Pedrinho

Personal information
- Full name: João Pedro Oliveira Santos
- Date of birth: 18 June 1993 (age 33)
- Place of birth: Barreiras, Brazil
- Height: 1.72 m (5 ft 8 in)
- Positions: Attacking midfielder; winger;

Team information
- Current team: Mount Druitt Town Rangers
- Number: 10

Youth career
- 2004–2009: Athletico Paranaense
- 2009–2010: São Paulo
- 2010–2011: Flamengo

Senior career*
- Years: Team / Apps / (Gls)
- 2013–2015: Flamengo B / 0 / (0)
- 2013: → Bahia de Feira (loan) / 3 / (0)
- 2014: → América de Natal (loan) / 2 / (0)
- 2015: → América (loan) / 0 / (0)
- 2015–2016: Tarxien Rainbows / 31 / (8)
- 2017: América / 9 / (0)
- 2017–2018: Dila / 16 / (1)
- 2018: Atlântico / 1 / (0)
- 2019: Linköping City / 3 / (0)
- 2020–2021: Pembroke Athleta / 50 / (12)
- 2021–2022: Lija Athletic / 12 / (7)
- 2022: Pietà Hotspurs / 6 / (0)
- 2022–2023: Għajnsielem / 19 / (9)
- 2023–2024: Persikabo 1973 / 31 / (4)
- 2024: PSIM Yogyakarta / 3 / (0)
- 2024–: Mount Druitt Town Rangers / 14 / (3)
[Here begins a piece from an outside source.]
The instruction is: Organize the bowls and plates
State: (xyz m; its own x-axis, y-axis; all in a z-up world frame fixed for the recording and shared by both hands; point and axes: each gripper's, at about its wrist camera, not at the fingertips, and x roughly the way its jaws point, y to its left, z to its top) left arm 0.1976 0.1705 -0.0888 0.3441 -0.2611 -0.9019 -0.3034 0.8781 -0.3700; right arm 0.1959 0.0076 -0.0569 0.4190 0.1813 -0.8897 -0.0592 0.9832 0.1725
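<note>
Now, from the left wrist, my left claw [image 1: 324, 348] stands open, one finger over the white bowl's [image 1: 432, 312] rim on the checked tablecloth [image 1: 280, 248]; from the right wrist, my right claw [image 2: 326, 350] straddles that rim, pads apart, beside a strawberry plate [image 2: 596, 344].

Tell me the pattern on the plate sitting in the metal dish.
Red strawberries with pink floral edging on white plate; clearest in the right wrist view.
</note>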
= Pedrinho (footballer, born 1993) =

Brazilian footballer

João Pedro Oliveira Santos (born 18 June 1993), commonly known as Pedrinho, is a Brazilian professional footballer who last plays as an attacking midfielder or winger for National Premier Leagues NSW club Mount Druitt Town Rangers.

==Club career==
Born in Barreiras, Bahia, Pedrinho represented three clubs as a youth - Athletico Paranaense, São Paulo, Flamengo. On 6 March 2013, he was loaned to Bahia de Feira for the season's Baiano campaign. On 17 December, he was loaned to América de Natal.

On 6 July 2017, Pedrinho signed with Georgian club Dila Gori after stints with Maltese club Tarxien Rainbows and Brazilian club América.

In 2019, Pedrinho returned to Malta and joined Pembroke Athleta.